> Try it:
In the listing below, look for "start" and copy every line that has it.

● ● ●

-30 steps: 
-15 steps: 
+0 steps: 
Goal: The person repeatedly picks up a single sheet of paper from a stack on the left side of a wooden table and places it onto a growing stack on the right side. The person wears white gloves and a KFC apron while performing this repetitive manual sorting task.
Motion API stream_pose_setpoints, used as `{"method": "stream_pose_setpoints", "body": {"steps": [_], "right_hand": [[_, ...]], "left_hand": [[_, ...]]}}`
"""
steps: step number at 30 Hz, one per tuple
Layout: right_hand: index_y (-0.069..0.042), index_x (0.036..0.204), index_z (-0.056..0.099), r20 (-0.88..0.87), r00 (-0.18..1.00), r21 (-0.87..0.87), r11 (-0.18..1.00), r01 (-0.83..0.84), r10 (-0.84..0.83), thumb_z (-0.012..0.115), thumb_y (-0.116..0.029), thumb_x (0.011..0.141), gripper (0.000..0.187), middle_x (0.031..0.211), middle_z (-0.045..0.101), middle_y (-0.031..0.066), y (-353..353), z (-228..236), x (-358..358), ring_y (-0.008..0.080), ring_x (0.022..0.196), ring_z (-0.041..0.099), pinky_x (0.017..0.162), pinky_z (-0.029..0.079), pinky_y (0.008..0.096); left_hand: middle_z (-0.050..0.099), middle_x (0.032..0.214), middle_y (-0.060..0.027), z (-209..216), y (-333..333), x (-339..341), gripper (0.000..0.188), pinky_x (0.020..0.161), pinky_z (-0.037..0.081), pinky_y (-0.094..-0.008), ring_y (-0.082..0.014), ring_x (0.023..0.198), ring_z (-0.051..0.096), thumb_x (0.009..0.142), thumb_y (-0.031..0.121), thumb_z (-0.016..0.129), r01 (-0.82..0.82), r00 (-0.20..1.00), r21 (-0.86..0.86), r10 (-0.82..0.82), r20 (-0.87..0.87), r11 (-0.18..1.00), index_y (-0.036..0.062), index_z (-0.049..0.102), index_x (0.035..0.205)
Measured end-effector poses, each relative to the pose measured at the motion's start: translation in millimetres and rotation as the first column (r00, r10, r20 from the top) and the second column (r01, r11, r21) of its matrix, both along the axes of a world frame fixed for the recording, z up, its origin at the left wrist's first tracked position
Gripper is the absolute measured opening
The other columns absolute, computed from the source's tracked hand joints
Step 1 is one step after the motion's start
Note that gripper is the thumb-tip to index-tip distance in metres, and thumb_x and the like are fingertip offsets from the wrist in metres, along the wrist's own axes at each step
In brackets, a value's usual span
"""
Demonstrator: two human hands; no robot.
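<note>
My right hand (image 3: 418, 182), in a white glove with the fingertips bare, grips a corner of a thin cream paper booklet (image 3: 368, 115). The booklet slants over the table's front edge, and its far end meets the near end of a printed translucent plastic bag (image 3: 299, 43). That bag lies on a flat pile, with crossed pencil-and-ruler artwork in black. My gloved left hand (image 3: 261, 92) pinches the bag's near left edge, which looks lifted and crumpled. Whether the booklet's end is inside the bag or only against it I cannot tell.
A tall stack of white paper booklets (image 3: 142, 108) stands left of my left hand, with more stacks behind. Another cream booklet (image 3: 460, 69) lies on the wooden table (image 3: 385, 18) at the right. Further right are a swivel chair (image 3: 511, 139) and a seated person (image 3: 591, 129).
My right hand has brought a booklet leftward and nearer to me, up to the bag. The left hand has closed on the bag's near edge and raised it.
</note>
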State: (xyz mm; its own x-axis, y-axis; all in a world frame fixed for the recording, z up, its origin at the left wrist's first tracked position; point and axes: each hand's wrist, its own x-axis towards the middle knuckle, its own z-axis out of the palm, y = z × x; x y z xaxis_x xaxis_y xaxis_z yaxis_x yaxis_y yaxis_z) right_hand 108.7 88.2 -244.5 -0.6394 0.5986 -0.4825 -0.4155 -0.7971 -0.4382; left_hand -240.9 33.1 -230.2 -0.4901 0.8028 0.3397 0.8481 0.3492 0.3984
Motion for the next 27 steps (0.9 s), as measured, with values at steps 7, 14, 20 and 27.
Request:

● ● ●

> Written response:
Measured end-effector poses, each relative to the pose measured at the motion's start: translation in millimetres and rotation as the first column (r00, r10, r20 from the top) and the second column (r01, r11, r21) of its matrix, both along the axes of a world frame fixed for the recording, z up, its origin at the left wrist's first tracked position
Step 1 is one step after the motion's start

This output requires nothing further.